↓↓↓
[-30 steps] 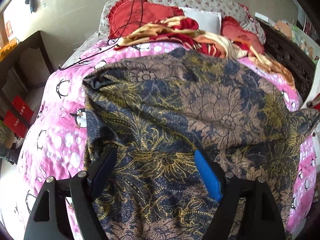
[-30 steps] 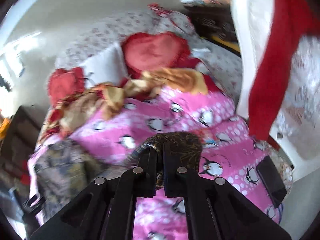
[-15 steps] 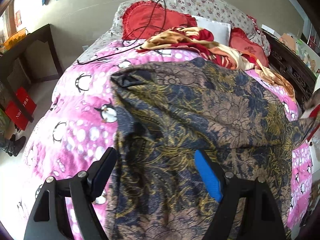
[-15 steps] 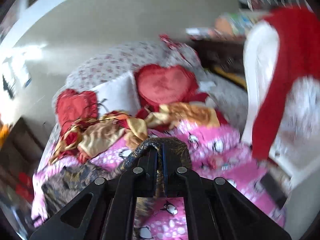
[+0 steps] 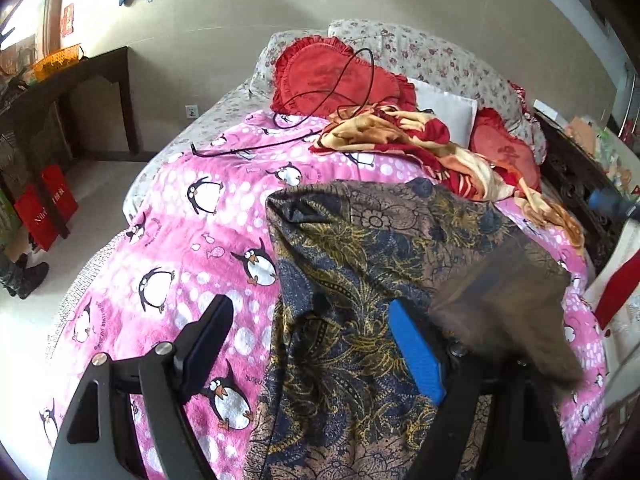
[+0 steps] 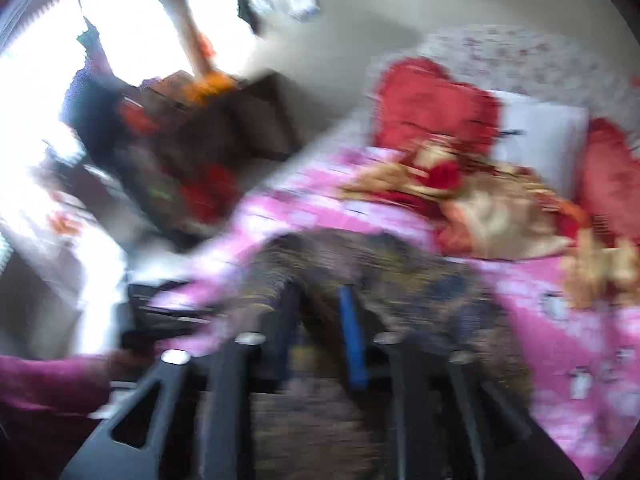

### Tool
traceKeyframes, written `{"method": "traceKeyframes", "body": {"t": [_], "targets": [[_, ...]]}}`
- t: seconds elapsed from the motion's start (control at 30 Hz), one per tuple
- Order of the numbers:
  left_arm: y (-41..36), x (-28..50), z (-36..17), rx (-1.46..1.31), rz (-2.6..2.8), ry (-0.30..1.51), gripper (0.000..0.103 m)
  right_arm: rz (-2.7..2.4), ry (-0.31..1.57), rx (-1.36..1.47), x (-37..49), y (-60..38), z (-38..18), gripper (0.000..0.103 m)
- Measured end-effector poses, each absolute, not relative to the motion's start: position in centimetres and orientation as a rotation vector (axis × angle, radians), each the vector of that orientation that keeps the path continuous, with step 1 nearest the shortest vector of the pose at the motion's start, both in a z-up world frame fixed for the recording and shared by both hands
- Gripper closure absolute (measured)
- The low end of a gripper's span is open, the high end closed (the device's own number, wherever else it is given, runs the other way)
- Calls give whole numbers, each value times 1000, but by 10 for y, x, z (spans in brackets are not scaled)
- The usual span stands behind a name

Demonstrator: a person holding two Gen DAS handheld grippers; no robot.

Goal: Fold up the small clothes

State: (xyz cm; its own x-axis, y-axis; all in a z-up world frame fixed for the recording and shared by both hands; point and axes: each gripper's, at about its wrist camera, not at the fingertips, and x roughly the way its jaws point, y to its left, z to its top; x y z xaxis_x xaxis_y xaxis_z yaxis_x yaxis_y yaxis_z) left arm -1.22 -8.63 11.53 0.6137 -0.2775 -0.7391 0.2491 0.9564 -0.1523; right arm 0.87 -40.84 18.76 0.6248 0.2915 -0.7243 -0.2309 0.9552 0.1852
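Left gripper (image 5: pixel 308 344): jaws spread wide, holding nothing; the left finger (image 5: pixel 208 332) is over the blanket, the blue-padded right finger (image 5: pixel 416 354) over the garment.

Right gripper (image 6: pixel 320 332): view badly blurred; jaws stand slightly apart with garment cloth at and between them; cannot tell whether it is gripped.

Garment (image 5: pixel 360 320): dark blue and tan floral cloth, spread on the bed on the right half of the blanket, its right edge lifted and blurred in a fold over itself.

Blanket (image 5: pixel 180 248): pink, penguin print, covering the bed.

Throw (image 5: pixel 400 136): crumpled, red and cream, beyond the garment.

Cable (image 5: pixel 320 112): black, looped across the far blanket and cushion.

Cushion (image 5: pixel 328 76): red, heart-shaped, at the headboard end.

Desk (image 5: pixel 80 92): dark, far left.
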Motion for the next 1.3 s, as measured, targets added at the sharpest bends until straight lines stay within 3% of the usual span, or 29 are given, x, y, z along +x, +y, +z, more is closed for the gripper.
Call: {"method": "traceKeyframes", "body": {"t": [0.33, 0.6, 0.73, 1.0, 1.17, 1.3], "targets": [[-89, -16, 86, 14, -396, 886, 17, 351, 1022, 328, -40, -427, 83, 70], [-81, -25, 65, 108, -375, 939, 17, 530, 1152, 440, 31, -346, 15, 70], [-62, -22, 69, 75, -371, 936, 17, 585, 1152, 399, 82, -315, 18, 70], [-56, -10, 82, 21, -413, 899, 17, 552, 1016, 672, 163, -322, 36, 69], [-68, -26, 78, 62, -531, 869, 11, 623, 995, 496, 92, -343, 56, 69], [-79, -36, 62, 165, -538, 882, 11, 644, 1161, 418, 37, -341, 13, 63]]}}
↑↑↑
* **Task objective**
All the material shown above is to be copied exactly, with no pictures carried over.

* **Output of the task**
[-30 steps] 
[-30 steps] 
[-15 steps] 
[-15 steps] 
[+0 steps] 
[+0 steps] 

### Tool
traceKeyframes, written `{"method": "traceKeyframes", "body": {"t": [_], "targets": [[_, ...]]}}`
- t: seconds elapsed from the motion's start (control at 30 Hz), one per tuple
- Order of the numbers:
  left_arm: y (-41..36), x (-28..50), z (-36..17), rx (-1.46..1.31), rz (-2.6..2.8), ry (-0.30..1.51), gripper (0.000..0.103 m)
  right_arm: rz (-2.7..2.4), ry (-0.31..1.57), rx (-1.36..1.47), x (-37..49), y (-60..38), z (-38..18), gripper (0.000..0.103 m)
- Measured end-effector poses, each absolute, not relative to the motion's start: position in centimetres and orientation as a rotation vector (axis × angle, radians), each the vector of that orientation that keeps the path continuous, with step 1 nearest the shortest vector of the pose at the motion's start, both in a z-up world frame fixed for the recording and shared by both hands
- Gripper closure absolute (measured)
- The low end of a gripper's span is open, the high end closed (the device's own number, wherever else it is given, runs the other way)
- Calls give whole numbers, each value times 1000, but by 10 for y, x, z (spans in brackets are not scaled)
- The usual span stands behind a name

Demonstrator: a person holding two Gen DAS handheld grippers; no robot.

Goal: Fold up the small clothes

State: (xyz cm; its own x-axis, y-axis; all in a z-up world frame fixed for the recording and shared by both hands; point and axes: each gripper's, at about its wrist camera, not at the fingertips, and x roughly the way its jaws point, y to its left, z to its top; x y z xaxis_x xaxis_y xaxis_z yaxis_x yaxis_y yaxis_z) left arm -1.22 -8.63 11.53 0.6137 -0.2775 -0.7391 0.2491 0.9564 -0.1523; right arm 0.87 -40.84 18.76 0.6248 0.2915 -0.7243 -0.2309 0.9552 0.1852
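Left gripper (image 5: pixel 308 344): jaws spread wide, holding nothing; the left finger (image 5: pixel 208 332) is over the blanket, the blue-padded right finger (image 5: pixel 416 354) over the garment.

Right gripper (image 6: pixel 320 332): view badly blurred; jaws stand slightly apart with garment cloth at and between them; cannot tell whether it is gripped.

Garment (image 5: pixel 360 320): dark blue and tan floral cloth, spread on the bed on the right half of the blanket, its right edge lifted and blurred in a fold over itself.

Blanket (image 5: pixel 180 248): pink, penguin print, covering the bed.

Throw (image 5: pixel 400 136): crumpled, red and cream, beyond the garment.

Cable (image 5: pixel 320 112): black, looped across the far blanket and cushion.

Cushion (image 5: pixel 328 76): red, heart-shaped, at the headboard end.

Desk (image 5: pixel 80 92): dark, far left.
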Motion for the next 1.3 s, as measured, targets added at the sharpest bends until straight lines stay within 3% of the usual span, or 29 are given, x, y, z along +x, +y, +z, more is closed for the gripper.
Call: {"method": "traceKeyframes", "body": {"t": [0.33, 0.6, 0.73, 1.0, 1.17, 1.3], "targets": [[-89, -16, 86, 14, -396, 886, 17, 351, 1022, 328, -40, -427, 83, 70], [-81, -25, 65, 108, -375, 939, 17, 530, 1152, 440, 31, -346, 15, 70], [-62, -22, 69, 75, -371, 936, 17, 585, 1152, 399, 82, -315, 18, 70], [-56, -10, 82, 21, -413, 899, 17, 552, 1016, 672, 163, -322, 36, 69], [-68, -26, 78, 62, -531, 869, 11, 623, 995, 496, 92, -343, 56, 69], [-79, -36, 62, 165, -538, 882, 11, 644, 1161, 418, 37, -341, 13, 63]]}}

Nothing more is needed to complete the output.